▶ **WORK ITEM**
Reproduce exactly the lines from the one containing "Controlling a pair" through the end of the entries, including both. Drop the pictures.

====== RECORDS SHOWN ======

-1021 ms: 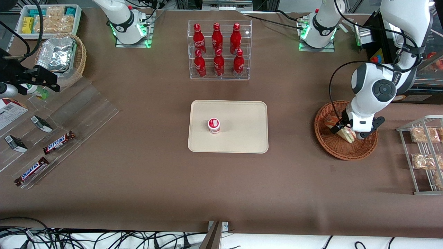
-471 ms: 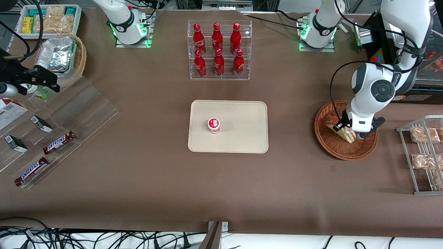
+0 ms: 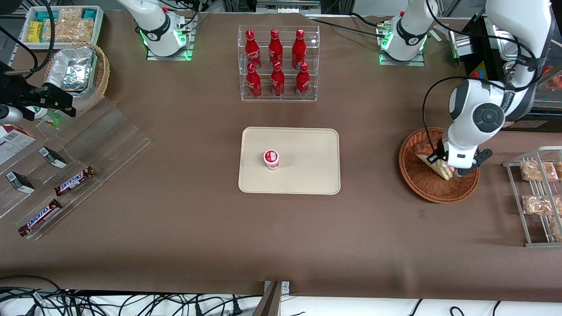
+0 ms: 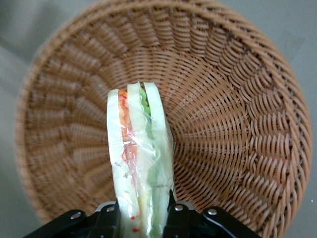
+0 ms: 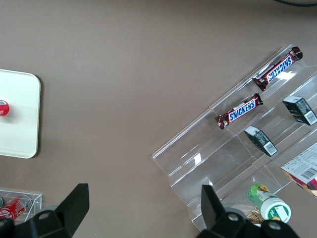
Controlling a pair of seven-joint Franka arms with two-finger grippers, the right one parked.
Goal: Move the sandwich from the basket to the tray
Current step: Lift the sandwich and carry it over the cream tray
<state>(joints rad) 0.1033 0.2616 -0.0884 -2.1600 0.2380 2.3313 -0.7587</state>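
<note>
The tray (image 3: 307, 180) lay mid-table with a small red-lidded cup (image 3: 271, 159) at about nine o'clock of its centre; a careless set-down risked knocking it. At the table's working-arm end, the gripper (image 3: 441, 164) was clamped on the sandwich (image 4: 138, 163) over the basket (image 3: 421, 184); its slick wrap could slip. White bread showed red-and-green filling.
</note>
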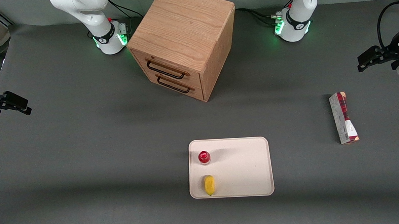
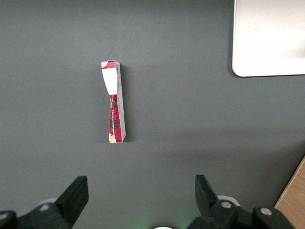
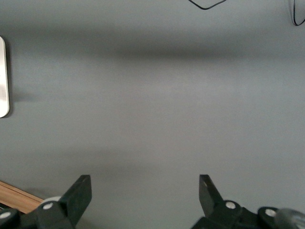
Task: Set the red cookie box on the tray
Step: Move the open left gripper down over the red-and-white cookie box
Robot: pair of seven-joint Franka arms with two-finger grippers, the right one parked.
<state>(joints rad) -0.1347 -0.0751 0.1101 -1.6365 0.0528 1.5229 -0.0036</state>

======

▶ **EXERCISE RESULT**
Controlling a pair of seven-joint Franka arms with two-finger grippers, the right one parked.
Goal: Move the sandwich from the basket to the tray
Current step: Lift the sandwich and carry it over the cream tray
<state>(joints rad) 0.1033 0.2616 -0.0884 -2.1600 0.2380 2.3313 -0.7587</state>
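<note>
The tray (image 3: 307, 180) lay mid-table with a small red-lidded cup (image 3: 271, 159) at about nine o'clock of its centre; a careless set-down risked knocking it. At the table's working-arm end, the gripper (image 3: 441, 164) was clamped on the sandwich (image 4: 138, 163) over the basket (image 3: 421, 184); its slick wrap could slip. White bread showed red-and-green filling.
</note>
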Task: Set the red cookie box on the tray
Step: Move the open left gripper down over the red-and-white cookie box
Robot: pair of seven-joint Franka arms with two-finger grippers, the right one parked.
<state>(joints rad) -0.1347 -0.0751 0.1101 -1.6365 0.0528 1.5229 -0.0036</state>

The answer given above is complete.